### Problem
Beginning with the line that has "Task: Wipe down", write out each line down to the end of the records below exactly, and include no pictures.

[[ Recorded information, beginning ]]

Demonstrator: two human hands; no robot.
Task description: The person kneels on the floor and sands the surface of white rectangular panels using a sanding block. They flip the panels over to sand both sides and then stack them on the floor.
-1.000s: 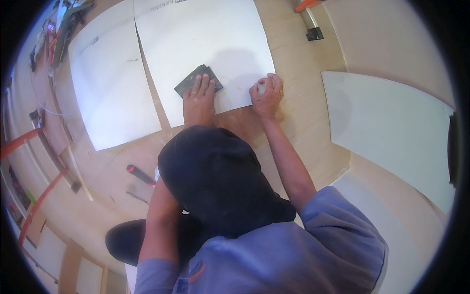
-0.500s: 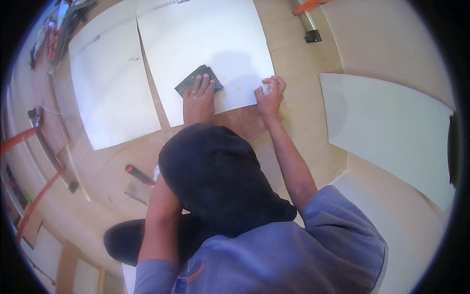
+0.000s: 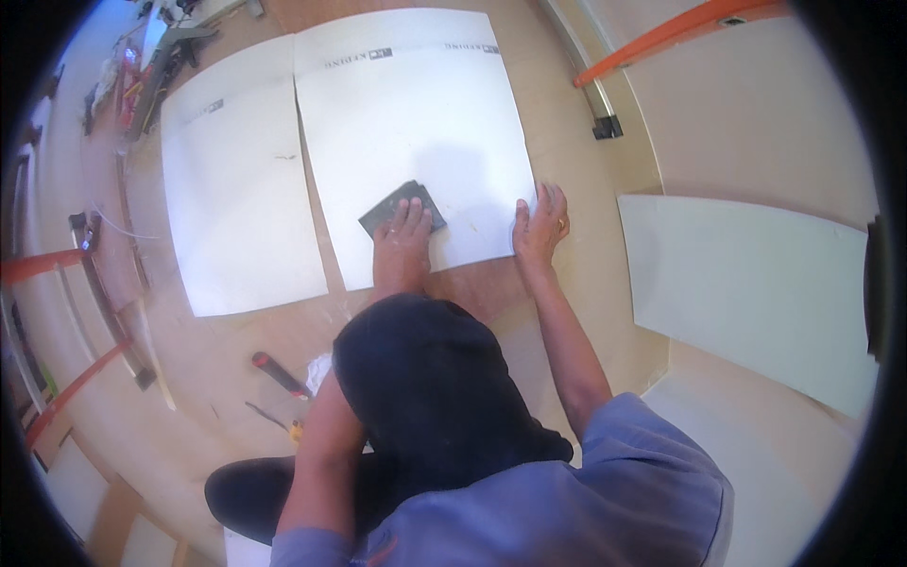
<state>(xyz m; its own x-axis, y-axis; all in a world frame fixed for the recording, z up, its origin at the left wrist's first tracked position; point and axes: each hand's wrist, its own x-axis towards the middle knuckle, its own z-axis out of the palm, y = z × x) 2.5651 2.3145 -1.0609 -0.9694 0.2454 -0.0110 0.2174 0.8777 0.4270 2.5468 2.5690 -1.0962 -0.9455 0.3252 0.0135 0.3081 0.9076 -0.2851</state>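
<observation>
My left hand (image 3: 402, 258) lies with its fingers flat on a dark, roughly square sheet (image 3: 377, 217), which looks like sandpaper. Under the sheet is a large white board (image 3: 378, 123) with small dark print near its far edge. At the board's right edge is my right hand (image 3: 540, 227), its thumb by the edge and its fingers held apart from the thumb, a ring on one finger. I see nothing held in it. A second white board (image 3: 236, 189) lies on the left, separated from the first by a narrow gap.
Left of my bent black-clad leg (image 3: 425, 378) lies a tool with a black-and-red handle (image 3: 280, 373). A white panel (image 3: 737, 283) leans at the right wall. An orange-and-metal ladder-like frame (image 3: 680, 38) stands at the upper right; assorted tools (image 3: 170, 71) lie at the far left.
The view has shifted, so the boards sit lower in the picture. My right hand's curled fingers have straightened at the board's edge. My left hand stays on the dark sheet.
</observation>
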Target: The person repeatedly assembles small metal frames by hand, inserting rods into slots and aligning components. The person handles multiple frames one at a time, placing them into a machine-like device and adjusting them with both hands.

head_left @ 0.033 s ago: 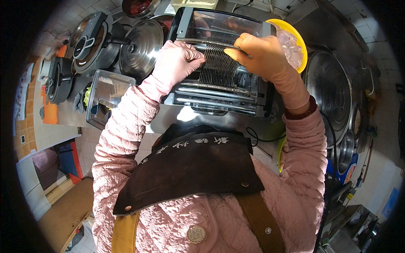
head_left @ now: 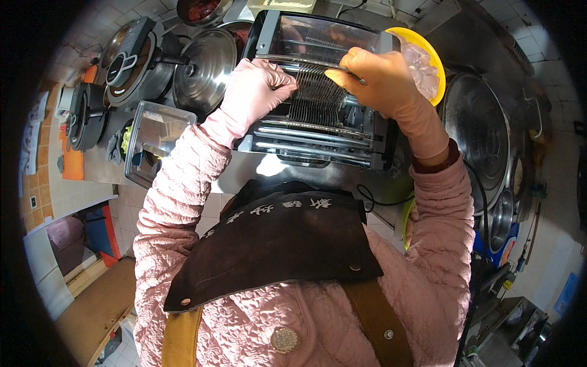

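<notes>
Between my hands is a metal comb rack (head_left: 317, 87), a bar with a row of thin, close-set tines, at the middle of a meat slicer (head_left: 318, 136) with steel rollers and a clear cover. My left hand (head_left: 262, 85), in a pale pink glove, is closed on the rack's left end, thumb and fingers pinched together. On the far right end my right hand (head_left: 374, 74), in a glove that looks orange in the light, is closed too. The fingertips of both hands partly hide what they grip. Just beyond the right hand, raw pale meat (head_left: 420, 68) fills a yellow bowl (head_left: 438, 56).
To the left stand a clear plastic bin (head_left: 139, 165), a steel lid (head_left: 205, 67) and a dark cooker (head_left: 147, 76). A bowl of red meat (head_left: 202, 8) sits at the back. A large round pan (head_left: 477, 131) is at the right. A black cable (head_left: 382, 202) runs near the counter's front edge.
</notes>
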Available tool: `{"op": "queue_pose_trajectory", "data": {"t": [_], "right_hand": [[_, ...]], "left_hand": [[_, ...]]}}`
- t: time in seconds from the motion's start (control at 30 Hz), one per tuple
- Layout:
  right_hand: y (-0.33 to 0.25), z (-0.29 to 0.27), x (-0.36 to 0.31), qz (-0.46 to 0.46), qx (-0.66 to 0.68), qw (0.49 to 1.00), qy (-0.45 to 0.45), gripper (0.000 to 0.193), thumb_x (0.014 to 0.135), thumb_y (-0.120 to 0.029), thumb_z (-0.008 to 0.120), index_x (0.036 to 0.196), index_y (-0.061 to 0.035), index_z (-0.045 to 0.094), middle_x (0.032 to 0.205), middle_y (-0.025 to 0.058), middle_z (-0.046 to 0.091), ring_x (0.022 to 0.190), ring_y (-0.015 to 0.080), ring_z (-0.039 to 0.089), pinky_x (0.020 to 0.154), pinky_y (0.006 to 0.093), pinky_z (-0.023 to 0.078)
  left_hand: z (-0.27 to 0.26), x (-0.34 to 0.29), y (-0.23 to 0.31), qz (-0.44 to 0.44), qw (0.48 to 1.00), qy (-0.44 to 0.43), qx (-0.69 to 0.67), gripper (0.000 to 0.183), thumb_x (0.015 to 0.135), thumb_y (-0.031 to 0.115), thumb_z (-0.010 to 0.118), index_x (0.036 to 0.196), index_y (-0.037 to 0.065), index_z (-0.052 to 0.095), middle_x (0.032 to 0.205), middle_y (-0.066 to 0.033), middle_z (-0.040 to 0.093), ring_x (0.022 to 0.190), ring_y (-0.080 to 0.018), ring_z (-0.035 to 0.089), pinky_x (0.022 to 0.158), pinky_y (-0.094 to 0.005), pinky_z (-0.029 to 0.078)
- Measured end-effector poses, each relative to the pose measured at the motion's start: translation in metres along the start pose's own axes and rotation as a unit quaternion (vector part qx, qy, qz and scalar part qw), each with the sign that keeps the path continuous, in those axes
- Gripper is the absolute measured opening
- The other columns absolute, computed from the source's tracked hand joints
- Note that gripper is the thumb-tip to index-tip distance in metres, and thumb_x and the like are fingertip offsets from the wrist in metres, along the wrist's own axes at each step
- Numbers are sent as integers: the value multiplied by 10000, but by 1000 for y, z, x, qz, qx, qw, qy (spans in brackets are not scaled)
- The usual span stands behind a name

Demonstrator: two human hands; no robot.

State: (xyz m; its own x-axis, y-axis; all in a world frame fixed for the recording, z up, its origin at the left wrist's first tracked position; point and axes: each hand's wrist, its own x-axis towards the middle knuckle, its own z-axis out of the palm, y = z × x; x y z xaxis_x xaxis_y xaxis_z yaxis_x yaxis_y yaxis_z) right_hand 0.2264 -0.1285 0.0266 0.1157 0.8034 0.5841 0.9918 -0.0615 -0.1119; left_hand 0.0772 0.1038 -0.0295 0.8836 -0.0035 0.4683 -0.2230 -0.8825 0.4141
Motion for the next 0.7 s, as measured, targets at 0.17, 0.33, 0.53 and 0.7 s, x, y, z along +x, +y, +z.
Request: {"op": "queue_pose_trajectory", "data": {"t": [0.17,0.33,0.53,0.7], "right_hand": [[-3,-1,0,0,-24,1000,-5,292,873,-298,857,812,-63,694,723,74,620,541,263,625,512,340,483],[-4,0,-1,6,-35,999,-17,272,915,-344,782,822,-105,693,724,61,619,596,253,693,522,338,514],[-7,1,-2,8,-53,998,-24,266,902,-338,799,824,-105,697,720,50,625,576,245,676,516,332,512],[-9,2,-2,12,-71,997,-25,296,879,-356,837,828,-93,711,742,45,642,562,246,656,514,320,498]], "left_hand": [[0,2,0,-16,1000,-17,-19,118,807,253,877,863,160,831,865,4,797,862,-176,750,846,-325,527],[-1,3,2,-28,999,-26,-13,107,814,257,870,853,165,831,867,3,798,860,-183,750,850,-323,519],[-3,3,5,-30,999,-37,-3,110,858,229,859,873,122,837,859,-53,788,802,-232,754,1060,-382,516],[-2,2,2,-30,999,-39,10,118,838,240,869,879,134,841,864,-45,791,825,-226,750,972,-356,529]]}}
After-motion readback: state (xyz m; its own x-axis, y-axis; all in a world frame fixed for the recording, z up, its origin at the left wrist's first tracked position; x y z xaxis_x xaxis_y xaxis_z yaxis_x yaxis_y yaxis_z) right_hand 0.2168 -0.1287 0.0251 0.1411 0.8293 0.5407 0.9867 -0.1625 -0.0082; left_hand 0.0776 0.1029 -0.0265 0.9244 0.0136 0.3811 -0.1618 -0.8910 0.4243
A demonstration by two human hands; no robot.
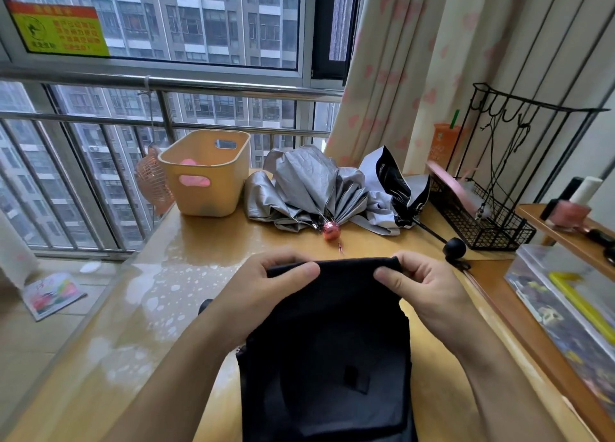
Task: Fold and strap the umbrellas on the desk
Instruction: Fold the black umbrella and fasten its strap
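Observation:
A black umbrella (pixel 329 341) lies on the wooden desk (pixel 186 275) right in front of me, its cloth spread flat, with a small black strap tab showing low on the cloth. My left hand (pixel 266 285) pinches the far left corner of its top edge. My right hand (pixel 419 288) pinches the far right corner. Further back lies a crumpled silver umbrella (pixel 299 188) with a pink round handle (pixel 330 231). Beside it on the right is a white-and-black umbrella (pixel 392 188) with a black ball handle (pixel 454 248).
A beige plastic basket (pixel 209 172) stands at the back left, with a small pink fan (pixel 151 182) behind it. A black wire rack (pixel 489 215) sits at the back right. A clear box (pixel 565 308) and a shelf with bottles line the right side. The window railing runs behind.

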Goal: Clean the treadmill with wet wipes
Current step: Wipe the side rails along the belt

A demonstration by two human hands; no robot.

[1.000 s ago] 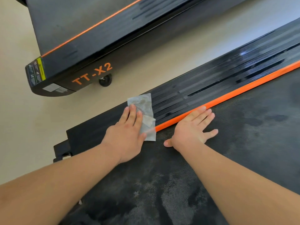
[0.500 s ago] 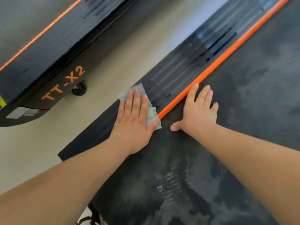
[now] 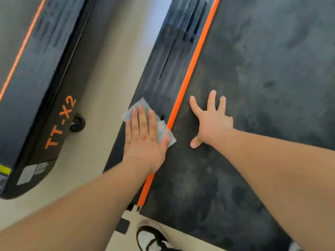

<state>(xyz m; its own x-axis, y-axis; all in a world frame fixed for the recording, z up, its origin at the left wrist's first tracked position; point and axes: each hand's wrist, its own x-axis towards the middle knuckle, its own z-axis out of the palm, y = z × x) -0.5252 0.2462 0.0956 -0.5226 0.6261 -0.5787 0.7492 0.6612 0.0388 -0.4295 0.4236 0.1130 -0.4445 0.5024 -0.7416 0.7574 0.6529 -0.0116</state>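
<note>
The treadmill's dusty black belt (image 3: 253, 87) fills the right half of the head view. An orange strip (image 3: 190, 69) divides it from the ribbed black side rail (image 3: 168, 60). My left hand (image 3: 143, 138) lies flat with straight fingers on a grey-white wet wipe (image 3: 137, 107), pressing it onto the side rail beside the orange strip. Most of the wipe is hidden under the palm; its corners stick out above the fingers and by the thumb. My right hand (image 3: 210, 122) rests on the belt with fingers spread, just right of the strip.
A second black treadmill marked TT-X2 (image 3: 54, 113) lies at the left, with a small wheel (image 3: 78, 122). A strip of beige floor (image 3: 101, 78) runs between the two machines. A black-and-white shoe (image 3: 150, 238) shows at the bottom edge.
The view has swung so the rail now runs nearly upright. My left hand has slid the wipe forward along the side rail. My right hand has moved forward on the belt and spread its fingers.
</note>
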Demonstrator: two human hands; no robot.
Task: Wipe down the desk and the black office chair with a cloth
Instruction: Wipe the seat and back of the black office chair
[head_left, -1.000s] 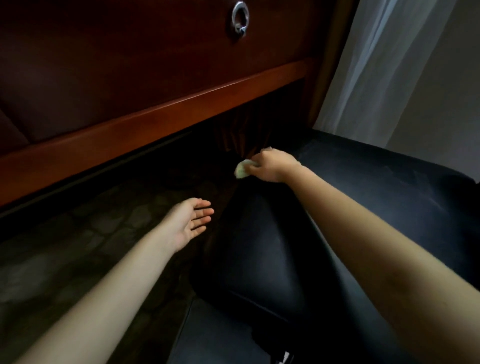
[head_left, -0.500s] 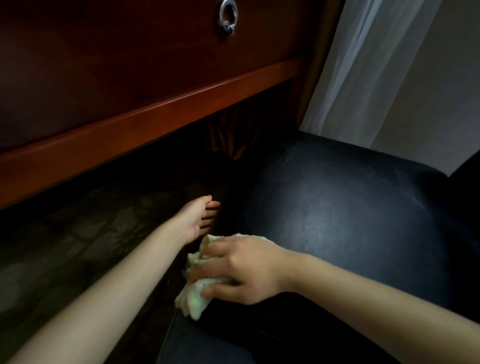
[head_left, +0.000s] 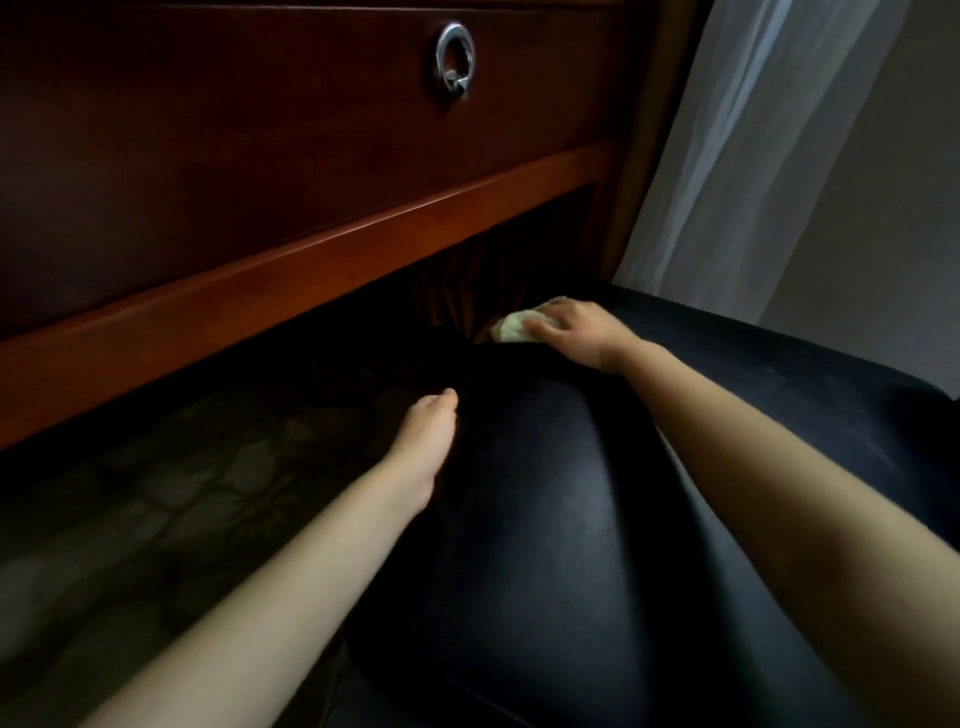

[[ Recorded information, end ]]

### Result
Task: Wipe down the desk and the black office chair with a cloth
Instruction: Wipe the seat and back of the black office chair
[head_left, -1.000s] 
[head_left, -0.500s] 
[head_left, +0.000s] 

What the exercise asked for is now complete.